Chris Pecora

Alberta Rebirth

Let’s take inspiration from 1972

By Paula Simons

In 1972—50 years ago this year—Alberta passed its first-ever Bill of Rights.

In 1972—50 years ago this year—the Alberta government introduced its first Individual’s Rights Protection Act.

In 1972—50 years ago this year—Alberta outlawed eugenics and repealed its infamous Sexual Sterilization Act.

In 1972—50 years ago this year—Alberta repealed its Communal Property Act, which had discriminated against Hutterite farm colonies.

In 1972—50 years ago this year—Alberta passed a new Mental Health Act, designed to close down large asylums and to protect the legal rights of people with mental illness.

You might say that first session of Alberta’s 17th legislature was one for the ages. In one session, the new government of Peter Lougheed passed 127 different bills. It was a legislative revolution, a radical series of reforms that catapulted Alberta into the modern age.

The legislature passed bills that addressed human rights. Bills that improved environmental protection. A law creating both the Alberta Foundation for the Arts and the Alberta Opportunity Company, which provided credit and capital to emerging businesses.
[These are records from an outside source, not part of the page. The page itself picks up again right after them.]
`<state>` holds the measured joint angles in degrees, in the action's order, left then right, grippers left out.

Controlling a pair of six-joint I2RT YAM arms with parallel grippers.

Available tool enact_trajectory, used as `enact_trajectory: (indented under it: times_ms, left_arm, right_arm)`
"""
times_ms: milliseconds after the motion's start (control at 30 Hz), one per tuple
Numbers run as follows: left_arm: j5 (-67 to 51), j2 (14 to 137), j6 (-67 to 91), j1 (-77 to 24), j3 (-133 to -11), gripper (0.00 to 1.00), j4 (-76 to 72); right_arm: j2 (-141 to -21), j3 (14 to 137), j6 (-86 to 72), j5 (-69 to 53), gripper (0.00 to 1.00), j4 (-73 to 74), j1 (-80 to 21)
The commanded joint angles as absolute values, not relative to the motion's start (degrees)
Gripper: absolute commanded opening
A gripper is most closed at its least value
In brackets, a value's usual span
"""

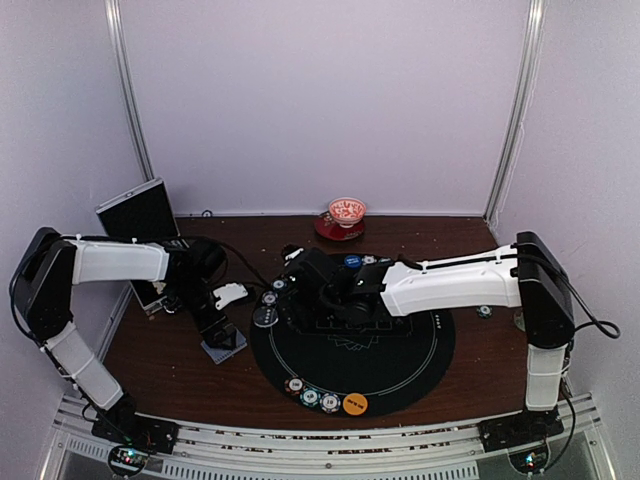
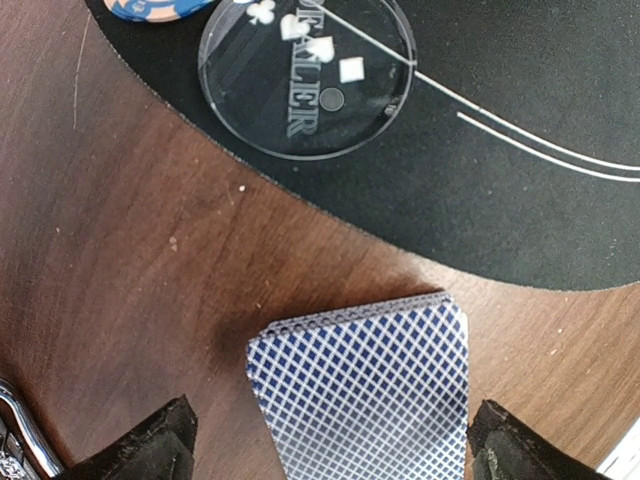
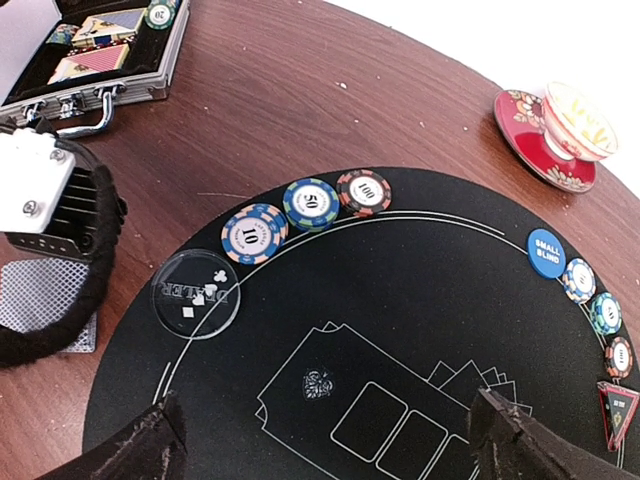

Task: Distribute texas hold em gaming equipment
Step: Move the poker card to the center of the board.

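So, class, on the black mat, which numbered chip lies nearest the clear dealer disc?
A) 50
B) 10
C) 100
B: the 10 chip lies next to the dealer disc, with the 50 chip and then the 100 chip farther along the edge of the black mat.

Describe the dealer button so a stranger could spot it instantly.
Find the round black mat on the wooden table. At its edge nearest the card deck, beside three striped chips, lies the dealer button. Unlike them it is transparent and reads DEALER.

Table (image 1: 160, 365) with mat (image 1: 400, 365), cards (image 2: 370, 390), case (image 3: 130, 88)
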<state>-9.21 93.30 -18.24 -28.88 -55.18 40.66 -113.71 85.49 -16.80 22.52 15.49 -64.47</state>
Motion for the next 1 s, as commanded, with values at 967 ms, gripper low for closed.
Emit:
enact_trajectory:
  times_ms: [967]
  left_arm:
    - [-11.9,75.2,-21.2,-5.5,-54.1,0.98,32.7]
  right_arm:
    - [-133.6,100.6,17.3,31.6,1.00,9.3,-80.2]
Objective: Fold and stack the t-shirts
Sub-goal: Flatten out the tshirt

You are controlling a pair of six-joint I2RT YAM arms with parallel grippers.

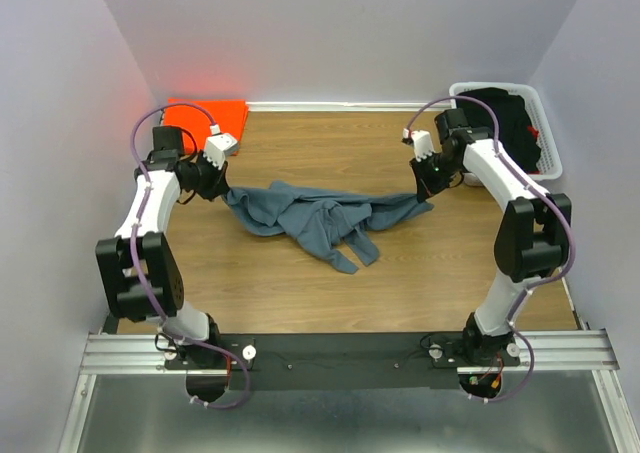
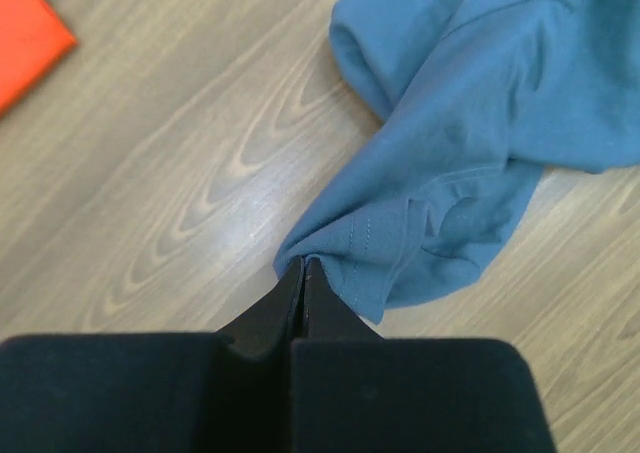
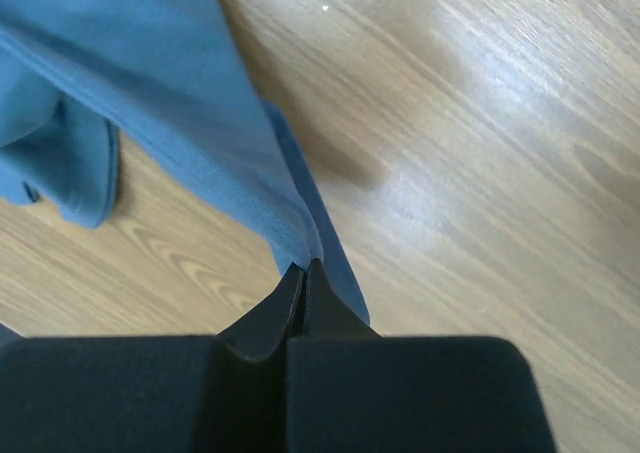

In the same year, the Lougheed government raised oil and gas royalties from a minimum of 5 per cent to a robust 25 per cent.

It adopted Alberta’s official policy of multiculturalism.

And the government allowed Albertans to buy yellow-tinted margarine. (Previously banned for its resemblance to butter.)

Also? This revolution was televised. Albertans could watch it all unfold from their living rooms, because 1972 was also when Alberta first allowed sittings of the legislature, including Question Period, to be broadcast. (This was five years before House of Commons proceedings were televised, 14 years before sittings of the Ontario legislature were first broadcast, and 47 years before the Senate started live-streaming its sittings.)

With so many golden anniversaries to mark in 2022, it’s easy to look back to 1972 as a golden age for our province, our era of Camelot. Of course, Peter Lougheed wasn’t King Arthur, and his cabinet weren’t knights of the round table. They were politicians, with the usual assortment of warts and all. Over the course of the Lougheed years, they made their share of mistakes and miscalculations, as they established what amounted to a one-party state with a virtually unchecked grip on power.

And yet. Can you blame me for feeling wistful, reflecting on an era where Alberta’s Conservative politicians saw themselves as crusading reformers, champions of human rights, protectors of the environment, pioneers of multiculturalism, patrons of the arts and leaders in open government?

Peter Lougheed had a vision for this province, a progressive vision of an Alberta that was a power on the national stage, of an Alberta where we didn’t sulk or shirk, but stepped up to lead the rest of Canada. He wanted to make Alberta great—not by hoarding grievances but by seizing the moment.

I was awestruck to see a government so ambitious, so courageous and so optimistic about Alberta’s future.

I was just seven years old in 1972. So I can’t claim to have reliable recollections. My misty watercolour memories of the way we were aren’t to be trusted. But when I recently went online and read through the bills passed in 1972, I was awestruck to see the black and white evidence of a government so ambitious, so courageous and so optimistic about Alberta’s future.

Fifty years from now, what will our legacy be? We stand, once again, at a crossroads. With the world shifting beneath our feet, we have to decide how to go forward. Or are we content, instead, to go backward? To retreat to the parochial, insular, small-minded world view of the pre-Lougheed era?

It might be easy to say, “Oh, we can’t afford to be brave right now! Not with COVID, and Russia, and China, and who knows what else around the corner.” But can I tell you a secret? Apart from all the good things that happened in Alberta, 1972 was actually a pretty horrendous year. The Vietnam War was raging. The Watergate scandal was unfolding. The year saw extraordinary sectarian violence in Northern Ireland, the Bloody Sunday massacre, a string of retaliatory IRA terror attacks. The Arab terrorist group Black September carried out its own massacre of Israeli Olympic athletes in Munich—just one of many terrorist attacks and hijackings around the world that year. And almost forgotten in all that other bloodshed? A genocide in Burundi that killed more than 500,000.

Somehow, Albertans and their leaders looked upon all that horror and terror, and decided to be bold and open. Instead of walling Alberta off from the world, they opted for modernity.

It’s 2022. The choice is ours. At a time of toxic polarization, we have the power to reject despair and resignation and to embrace hope and confidence. As Albertans we are the inheritors of a remarkable political legacy. It’s time for us to claim it. To reclaim it. And to prove that we’re worthy successors of those who broke trail for all the rest of us.

Paula Simons is an independent senator and the host of the podcast Alberta Unbound. She lives in Edmonton.